Every line of the data below should be repeated exactly, and no picture should be copied.

[Opening RECORDED INFORMATION section]

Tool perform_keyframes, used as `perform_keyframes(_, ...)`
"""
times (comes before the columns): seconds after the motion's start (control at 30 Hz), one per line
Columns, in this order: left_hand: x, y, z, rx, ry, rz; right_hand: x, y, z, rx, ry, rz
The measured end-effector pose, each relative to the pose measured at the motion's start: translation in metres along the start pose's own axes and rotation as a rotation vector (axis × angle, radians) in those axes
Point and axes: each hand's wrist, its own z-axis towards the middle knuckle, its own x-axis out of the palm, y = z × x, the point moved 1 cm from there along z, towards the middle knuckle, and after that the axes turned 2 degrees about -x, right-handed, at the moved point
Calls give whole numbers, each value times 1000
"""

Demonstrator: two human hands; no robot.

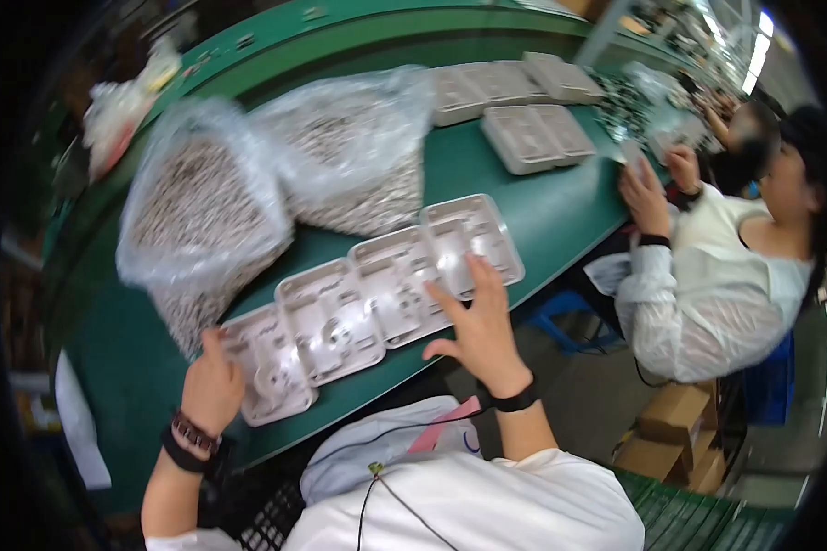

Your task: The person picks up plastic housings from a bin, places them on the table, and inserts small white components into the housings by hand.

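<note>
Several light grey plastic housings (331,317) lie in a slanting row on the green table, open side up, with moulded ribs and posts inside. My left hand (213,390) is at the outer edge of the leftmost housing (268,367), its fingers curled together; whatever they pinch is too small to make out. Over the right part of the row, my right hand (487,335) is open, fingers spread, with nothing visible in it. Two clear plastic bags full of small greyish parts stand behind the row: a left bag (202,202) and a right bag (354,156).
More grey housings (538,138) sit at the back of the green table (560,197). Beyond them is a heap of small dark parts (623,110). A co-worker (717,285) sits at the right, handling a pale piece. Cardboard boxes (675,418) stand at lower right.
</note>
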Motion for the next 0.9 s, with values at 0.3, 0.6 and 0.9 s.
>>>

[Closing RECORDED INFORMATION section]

*TASK OUTPUT*.
Tool perform_keyframes, used as `perform_keyframes(_, ...)`
"""
times (comes before the columns): seconds after the motion's start (control at 30 Hz), one per line
Columns, in this order: left_hand: x, y, z, rx, ry, rz; right_hand: x, y, z, rx, ry, rz
The measured end-effector pose, each relative to the pose measured at the motion's start: translation in metres along the start pose's own axes and rotation as a rotation vector (axis × angle, radians) in those axes
Point and axes: each hand's wrist, its own z-axis towards the middle knuckle, its own x-axis out of the palm, y = z × x, the point moved 1 cm from there along z, towards the middle knuckle, and after that the axes turned 2 degrees about -x, right-handed, at the moved point
Calls give whole numbers, each value times 1000
"""

Demonstrator: two human hands; no robot.


Your task: The person picks up plastic housings from a bin, places them on the table, and inserts small white components into the housings by hand.

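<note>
Several light grey plastic housings (331,317) lie in a slanting row on the green table, open side up, with moulded ribs and posts inside. My left hand (213,390) is at the outer edge of the leftmost housing (268,367), its fingers curled together; whatever they pinch is too small to make out. Over the right part of the row, my right hand (487,335) is open, fingers spread, with nothing visible in it. Two clear plastic bags full of small greyish parts stand behind the row: a left bag (202,202) and a right bag (354,156).
More grey housings (538,138) sit at the back of the green table (560,197). Beyond them is a heap of small dark parts (623,110). A co-worker (717,285) sits at the right, handling a pale piece. Cardboard boxes (675,418) stand at lower right.
</note>
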Motion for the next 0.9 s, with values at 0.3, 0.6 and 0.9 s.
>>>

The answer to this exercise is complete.